Suppose we only use our training set to fit one model; if this is a decision tree, we know it will tend to suffer from high variance and hence there is a strong chance this model will be wildly off from the true model. Using bagging, however, we are able to reduce variance.

Now, will bagging increase bias? We know that, in general, reducing variance comes at the cost of increasing bias. However, after closer examination of bias:

\[ \text{Bias}^2 (h(x)) = \big( \bar{h}(x_0) - f(x_0) \big)^2 \]

you should be able to note that bias does not depend on our individual datasets directly. Sure, there is an implicit dependency through the average model, however there is no \(\mathcal{D}\) in the bias formula bove. Hence, in bagging, we can decrease variance while not sacrificing bias.

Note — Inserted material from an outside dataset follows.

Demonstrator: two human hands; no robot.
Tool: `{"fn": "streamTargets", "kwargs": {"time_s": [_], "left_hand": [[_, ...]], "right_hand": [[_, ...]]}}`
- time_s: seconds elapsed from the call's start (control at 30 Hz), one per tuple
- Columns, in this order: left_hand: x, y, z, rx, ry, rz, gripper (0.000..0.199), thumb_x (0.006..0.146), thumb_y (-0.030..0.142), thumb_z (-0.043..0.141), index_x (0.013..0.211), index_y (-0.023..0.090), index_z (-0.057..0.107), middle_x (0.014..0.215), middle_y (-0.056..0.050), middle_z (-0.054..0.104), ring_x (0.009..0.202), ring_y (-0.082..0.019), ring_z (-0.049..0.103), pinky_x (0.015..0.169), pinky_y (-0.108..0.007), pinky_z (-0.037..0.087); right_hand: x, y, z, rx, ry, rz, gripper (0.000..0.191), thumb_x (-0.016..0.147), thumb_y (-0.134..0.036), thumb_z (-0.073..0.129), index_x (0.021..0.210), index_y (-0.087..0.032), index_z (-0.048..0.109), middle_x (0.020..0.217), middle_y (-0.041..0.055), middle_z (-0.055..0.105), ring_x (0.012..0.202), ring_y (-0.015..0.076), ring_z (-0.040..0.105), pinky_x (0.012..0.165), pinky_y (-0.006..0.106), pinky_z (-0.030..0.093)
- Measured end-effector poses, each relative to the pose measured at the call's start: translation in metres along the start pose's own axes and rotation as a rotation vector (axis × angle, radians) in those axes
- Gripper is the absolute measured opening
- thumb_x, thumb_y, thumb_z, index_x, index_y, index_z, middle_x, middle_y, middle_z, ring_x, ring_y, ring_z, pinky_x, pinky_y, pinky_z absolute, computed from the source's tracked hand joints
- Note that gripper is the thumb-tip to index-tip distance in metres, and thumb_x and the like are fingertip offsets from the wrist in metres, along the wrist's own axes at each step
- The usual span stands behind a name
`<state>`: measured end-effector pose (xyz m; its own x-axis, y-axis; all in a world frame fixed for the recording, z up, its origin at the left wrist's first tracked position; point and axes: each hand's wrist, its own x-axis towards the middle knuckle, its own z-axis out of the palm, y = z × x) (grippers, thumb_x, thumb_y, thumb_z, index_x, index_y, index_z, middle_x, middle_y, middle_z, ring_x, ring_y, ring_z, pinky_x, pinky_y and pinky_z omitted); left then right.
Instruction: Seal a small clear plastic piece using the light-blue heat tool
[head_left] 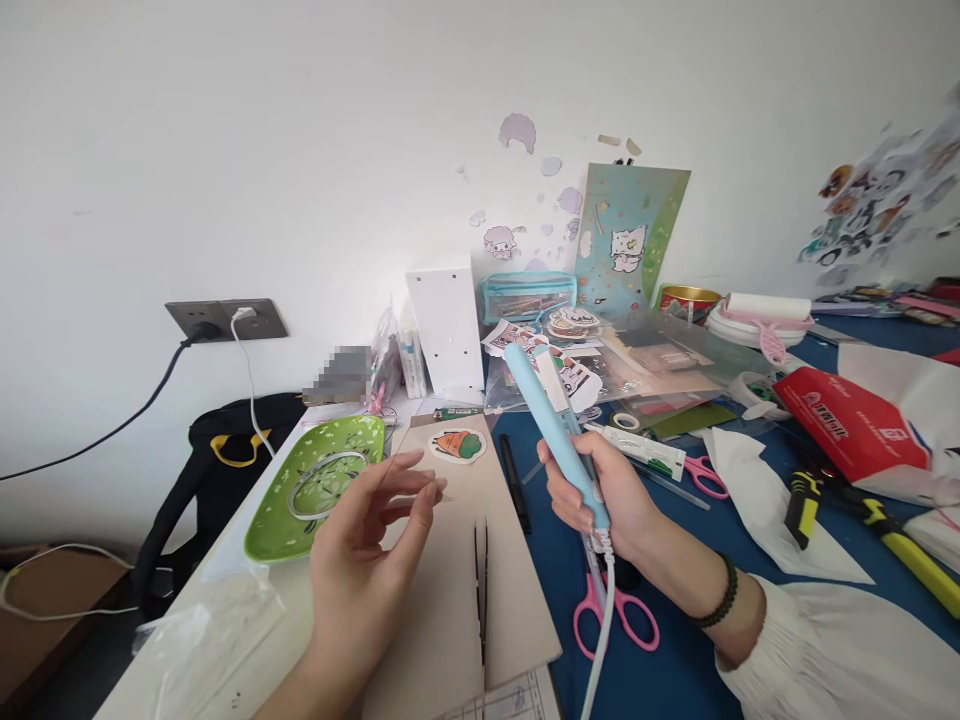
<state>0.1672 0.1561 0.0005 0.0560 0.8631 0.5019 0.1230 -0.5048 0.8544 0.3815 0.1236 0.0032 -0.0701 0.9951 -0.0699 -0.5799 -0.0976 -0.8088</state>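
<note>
You have the light blue flat iron (551, 425) in your right hand (607, 490), fingers wrapped round its lower body, with its two arms standing apart at the upper end. It is held up over the bench (675, 640), tilted with that end leaning away from you and to the left, and the white cord (606, 610) drops from its base past the pink scissors (637, 625). So the moment reads as holding the iron ready, its arms pressing on nothing that shows. Your left hand (371, 550) is raised, palm inward, thumb near the curled fingers; whether a thin thing sits in that grip, you cannot tell from here. It is well apart from the iron, on its left. Any move from here calls for keeping those fingertips off the inner faces, which may be hot, and the cord off the scissors. Below, on the pale board (517, 600), the tweezers (481, 590) lie between your hands, with the carrot sticker (457, 446) beyond them and the black pen (514, 480) beside the board's right edge.
</note>
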Motion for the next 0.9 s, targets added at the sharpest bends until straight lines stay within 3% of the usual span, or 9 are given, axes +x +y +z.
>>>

Ensemble of models, and bagged model

Figure 37.4: Ensemble of models, and bagged model

Surely there is still a cost, somewhere? Well, there is. On one hand, we lose interpretability. If we apply bagging with decision trees, we then obtain a bagged forest in which there is not a “global tree” that we can visualize and follow its partitions. On the other hand, there is a higher computational cost associated with bagging (especially in the resample procedure). Luckily, there is a “cheat” for this: parallel processing. This resampling procedure is highly parallelizable; we could run different parts on different computers and combine them in the end. Hence, if we have enough computational resources, this should not be a huge problem.